Director de Serviços do IRS
Proc.R-665/98
RECOMENDAÇÃO Nº 12/A/99
1999.02.19
Área:A2
Sequência: Parcialmente Acatada
Na sequência de exposição dirigida à Provedoria de Justiça pelo contribuinte supra identificado, apreciou este órgão do Estado, recentemente, o caso que agora trago junto de V. Exª, a quem solicito a melhor colaboração no sentido de concretizar aquela que me parece ser a solução mais justa.
Trata-se da situação de um contribuinte que, na sequência de acordo de regulação do poder paternal, homologado por sentença transitada em julgado em 7 de Dezembro de 1994, ficou obrigado ao pagamento de pensão de alimentos aos filhos menores do casal.

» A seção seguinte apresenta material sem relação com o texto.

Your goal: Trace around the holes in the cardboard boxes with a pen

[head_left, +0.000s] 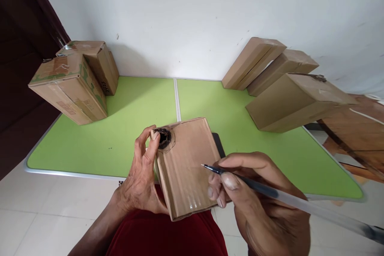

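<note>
A small brown cardboard box (pixel 189 164) is tilted up at the table's near edge, with a dark-rimmed round hole near its upper left corner. Pen lines curve around that hole. My left hand (pixel 142 172) grips the box along its left side, the thumb resting by the hole. Between the thumb and fingers of my right hand (pixel 255 196) is a ballpoint pen (pixel 270 192) with a clear barrel. Its tip points left, over the face of the box; whether it touches the cardboard I cannot tell. Part of a dark flat object (pixel 219 145) shows behind the box.
A green folding table (pixel 135 104) with a metal rim stands against a white wall. Two or more cardboard boxes (pixel 70 88) are at its back left. At the right stand three more, the nearest a larger cardboard box (pixel 288 104). A brown wooden surface (pixel 354 140) lies beyond.
</note>
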A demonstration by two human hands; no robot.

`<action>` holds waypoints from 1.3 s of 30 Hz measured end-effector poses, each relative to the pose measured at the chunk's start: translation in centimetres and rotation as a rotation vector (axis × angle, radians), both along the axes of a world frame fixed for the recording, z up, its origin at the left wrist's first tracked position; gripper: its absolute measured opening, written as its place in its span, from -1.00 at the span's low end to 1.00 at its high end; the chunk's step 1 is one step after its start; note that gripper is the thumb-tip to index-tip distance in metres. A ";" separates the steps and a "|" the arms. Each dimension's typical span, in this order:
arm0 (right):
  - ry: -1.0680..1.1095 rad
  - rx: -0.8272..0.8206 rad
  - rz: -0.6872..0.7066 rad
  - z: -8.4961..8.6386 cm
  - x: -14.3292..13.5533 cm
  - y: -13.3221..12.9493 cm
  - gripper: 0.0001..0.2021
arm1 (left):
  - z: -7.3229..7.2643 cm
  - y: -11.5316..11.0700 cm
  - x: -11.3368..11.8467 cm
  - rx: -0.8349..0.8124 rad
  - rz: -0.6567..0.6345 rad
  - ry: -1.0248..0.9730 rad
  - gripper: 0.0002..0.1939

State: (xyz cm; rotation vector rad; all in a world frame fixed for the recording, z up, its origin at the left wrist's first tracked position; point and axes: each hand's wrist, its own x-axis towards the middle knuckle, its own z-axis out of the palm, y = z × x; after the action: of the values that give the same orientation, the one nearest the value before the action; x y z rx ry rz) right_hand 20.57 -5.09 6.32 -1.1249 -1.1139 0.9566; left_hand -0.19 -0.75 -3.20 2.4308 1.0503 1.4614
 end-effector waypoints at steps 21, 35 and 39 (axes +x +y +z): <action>-0.081 0.118 -0.117 0.6 0.3 0.5 -0.95 | -0.8 0.7 -0.5 -0.040 -0.100 -0.084 0.75; -0.396 0.323 -0.070 1.0 2.2 2.3 -0.84 | -0.1 0.3 -0.5 -0.230 -0.183 -0.075 0.79; -0.694 0.396 -0.150 1.3 3.5 4.8 -0.71 | 0.4 0.4 -0.3 -0.274 -0.264 -0.054 0.87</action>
State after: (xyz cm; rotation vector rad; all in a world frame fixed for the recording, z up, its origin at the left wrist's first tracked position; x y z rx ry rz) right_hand 24.11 -0.25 7.61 -1.2123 -1.6558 0.1894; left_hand -0.54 -0.32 -2.78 2.2237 0.8192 1.2054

Segundo afirma o interessado, a sua convicção foi sempre de que ficara obrigado ao pagamento de uma pensão no valor de 100.000$00 mensais, com actualizações periódicas anuais, valor que sempre terá pago por transferência bancária, cujos comprovativos informou ter junto às declarações periódicas anuais de IRS, a fim de justificar o abatimento daquele valor nos termos previstos no artigo 55º, nº 1, alínea g), do Código do Imposto sobre o Rendimento das Pessoas Singulares (CIRS), na redacção então em vigor.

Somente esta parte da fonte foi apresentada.